But how do I...

By Johan A.A. Nylander

... get the top hits from BLAST outfmt 6?

awkblast

Finding simple solutions for challenging problems always gives me a sense of joy and sometimes even relief: no need to spend a lot of time when you can solve it quickly, and then preferably with minimum code.

Arguably one of the most elegant solutions I’ve come across, is how to use the AWK programming language for extracting the top hits from the output of a blast search:

awk '!x[$1]++'

This expression might require some background and further explanations.

Background

If you work long enough in bioinformatics, sooner or later you will be faced with the need of “running blast locally” (or “run a stand-alone blast”). This simply mean that instead of doing your similarity search by uploading your query sequence to a web page (e.g. NBCI’s BLAST portal), you run your search algorithm locally on your own computer and using your own data base.
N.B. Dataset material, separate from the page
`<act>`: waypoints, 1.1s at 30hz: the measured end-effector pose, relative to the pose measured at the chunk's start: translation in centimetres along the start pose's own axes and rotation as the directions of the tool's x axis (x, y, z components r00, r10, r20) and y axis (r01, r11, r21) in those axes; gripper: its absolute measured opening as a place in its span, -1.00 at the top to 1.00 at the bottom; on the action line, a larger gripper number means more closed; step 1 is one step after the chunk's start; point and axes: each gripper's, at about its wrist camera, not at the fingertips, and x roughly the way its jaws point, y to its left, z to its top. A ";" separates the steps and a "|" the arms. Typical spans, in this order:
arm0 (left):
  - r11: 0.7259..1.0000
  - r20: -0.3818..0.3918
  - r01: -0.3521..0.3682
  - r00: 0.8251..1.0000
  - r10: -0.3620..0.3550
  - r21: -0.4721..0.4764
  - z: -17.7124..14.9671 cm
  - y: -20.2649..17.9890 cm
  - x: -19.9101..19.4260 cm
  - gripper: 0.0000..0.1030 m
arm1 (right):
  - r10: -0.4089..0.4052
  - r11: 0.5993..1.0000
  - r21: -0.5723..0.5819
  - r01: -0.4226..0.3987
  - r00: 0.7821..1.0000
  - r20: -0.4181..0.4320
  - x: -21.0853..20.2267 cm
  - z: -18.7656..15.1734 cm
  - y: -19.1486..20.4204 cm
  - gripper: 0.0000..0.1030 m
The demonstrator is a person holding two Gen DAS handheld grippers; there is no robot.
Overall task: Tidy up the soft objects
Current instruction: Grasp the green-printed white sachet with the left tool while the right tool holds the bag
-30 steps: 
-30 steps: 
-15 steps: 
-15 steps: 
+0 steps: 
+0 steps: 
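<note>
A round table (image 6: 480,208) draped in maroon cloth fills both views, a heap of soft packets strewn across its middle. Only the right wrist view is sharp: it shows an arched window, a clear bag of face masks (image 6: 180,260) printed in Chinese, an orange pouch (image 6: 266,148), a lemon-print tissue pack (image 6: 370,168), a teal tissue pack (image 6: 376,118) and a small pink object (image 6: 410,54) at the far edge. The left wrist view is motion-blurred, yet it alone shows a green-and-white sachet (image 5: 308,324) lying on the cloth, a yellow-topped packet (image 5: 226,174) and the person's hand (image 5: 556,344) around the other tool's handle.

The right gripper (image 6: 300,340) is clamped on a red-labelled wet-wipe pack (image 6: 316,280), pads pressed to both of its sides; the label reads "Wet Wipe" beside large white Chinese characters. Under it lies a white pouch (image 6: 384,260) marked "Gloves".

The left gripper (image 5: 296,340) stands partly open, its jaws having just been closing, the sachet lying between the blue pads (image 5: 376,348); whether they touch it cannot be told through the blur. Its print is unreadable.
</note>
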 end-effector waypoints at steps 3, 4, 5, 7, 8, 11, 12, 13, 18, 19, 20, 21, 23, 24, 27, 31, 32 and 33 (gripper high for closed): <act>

The main benefit from running searches locally is that you can taylor your data base to your needs, and also manipulate the output so it fits exactly in down stream computational work flows.

Dealing with the latter is perhaps also where you face the first obstacle. Instead of having the results packaged and displayed nicely in the web browser, you have to read (parse) potentially very large files and manipulate the output.

If we take the output from a blast search as our example, the format might look something like this:

Apa	PBF38905.1	92.115	279	22	0	2	838	48	326	0.0	518
Apa	PBF45636.1	92.115	279	22	0	2	838	48	326	0.0	518
Apa	PBG14713.1	92.115	279	22	0	2	838	48	326	0.0	518
[...]
Bpa	PDG94623.1	89.785	186	19	0	558	1	73	258	1.78e-115	325
Bpa	PDL27043.1	89.247	186	20	0	558	1	73	258	2.75e-115	325
Bpa	PDL27950.1	89.247	186	20	0	558	1	73	258	2.75e-115	325
[...]
Cpa	PIS68069.1	51.145	131	62	2	399	10	1	130	1.77e-43	142
Cpa	PIS68081.1	46.617	133	67	3	390	1	12	143	1.31e-37	127
Cpa	PCF98276.1	48.819	127	58	3	375	1	24	145	1.85e-34	118
[...]

This is “format 6” in blast, with tab separated columns in the default order 'qaccver saccver pident length mismatch gapopen qstart qend sstart send evalue bitscore'. Please see the BLAST+ Manual for further information.

For each query (Apa, Bpa, Cpa in the example above), the best hits are given as the first line for each query, and then listed in descending order. Keeping a number of hits in the output will inform us about the variation around the best hit, and can be very useful. But if we were interested in extracting only the top hit per query (ignoring the rest), how can we do that?

Here is where the example using AWK can help. The program awk (listening to commands written in the language AWK) is probably the work horse when it comes to reading structured data and is ideal for this particular problem.

A break down of the code shows that the script (!x[$1]++) consists of a single statement:

“If we can not add to the value for an existing index (the index being the string in the first column), then print the line”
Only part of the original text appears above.